◆ DATASET EXCERPT:
========================================================================

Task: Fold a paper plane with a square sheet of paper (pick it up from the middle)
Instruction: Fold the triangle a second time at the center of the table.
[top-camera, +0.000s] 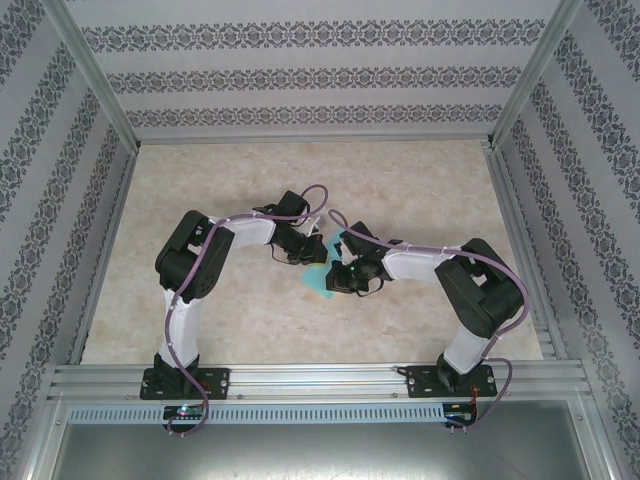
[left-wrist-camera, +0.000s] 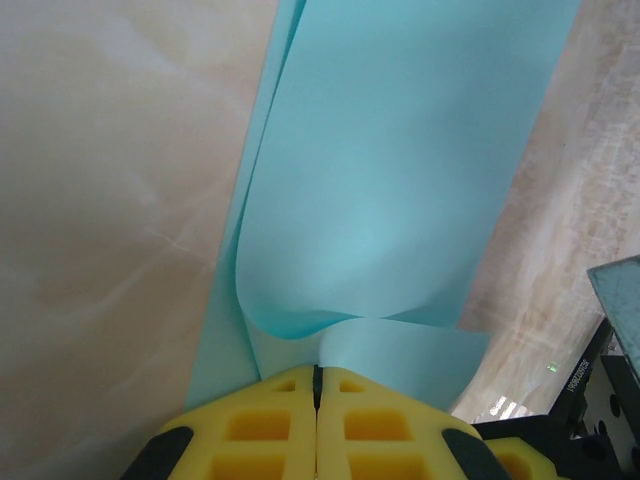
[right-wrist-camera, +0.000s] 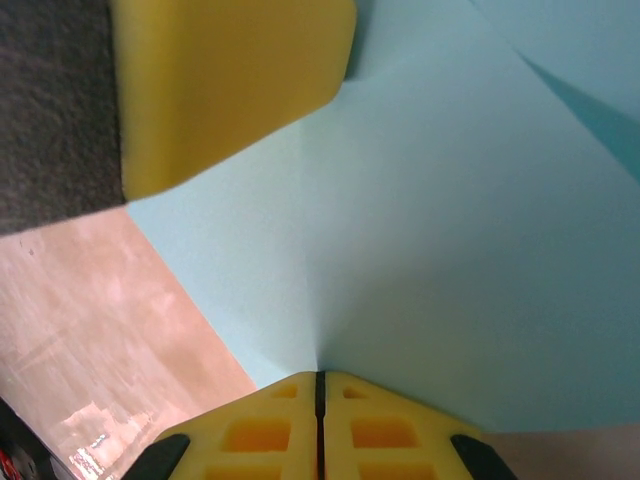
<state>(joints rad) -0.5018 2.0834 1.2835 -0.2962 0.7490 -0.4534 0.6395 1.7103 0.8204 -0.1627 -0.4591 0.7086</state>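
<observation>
The turquoise square sheet of paper hangs between my two grippers over the middle of the table, bent and creased. A finished paper plane is out of view. My left gripper is shut on the sheet's near edge, and the paper curls up and away from its yellow pads. My right gripper is also shut on the sheet, with a crease running straight up from its pads. A folded flap shows at the upper right of the right wrist view. In the top view the left gripper and right gripper stand almost tip to tip.
The beige marbled table stretches on all sides. Patterned walls with metal posts enclose it. The left gripper's yellow pad shows close by at the top left of the right wrist view. The right arm's black body sits at the left wrist view's lower right.
</observation>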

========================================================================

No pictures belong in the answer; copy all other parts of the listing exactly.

Task: Fold a paper plane with a square sheet of paper (pick it up from the middle)
Instruction: Fold the triangle a second time at the center of the table.
[top-camera, +0.000s] 
[left-wrist-camera, +0.000s] 
[right-wrist-camera, +0.000s] 
<state>(joints rad) -0.5018 2.0834 1.2835 -0.2962 0.7490 -0.4534 0.6395 1.7103 0.8204 -0.1627 -0.4591 0.7086</state>
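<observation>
The turquoise square sheet of paper hangs between my two grippers over the middle of the table, bent and creased. A finished paper plane is out of view. My left gripper is shut on the sheet's near edge, and the paper curls up and away from its yellow pads. My right gripper is also shut on the sheet, with a crease running straight up from its pads. A folded flap shows at the upper right of the right wrist view. In the top view the left gripper and right gripper stand almost tip to tip.
The beige marbled table stretches on all sides. Patterned walls with metal posts enclose it. The left gripper's yellow pad shows close by at the top left of the right wrist view. The right arm's black body sits at the left wrist view's lower right.
</observation>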

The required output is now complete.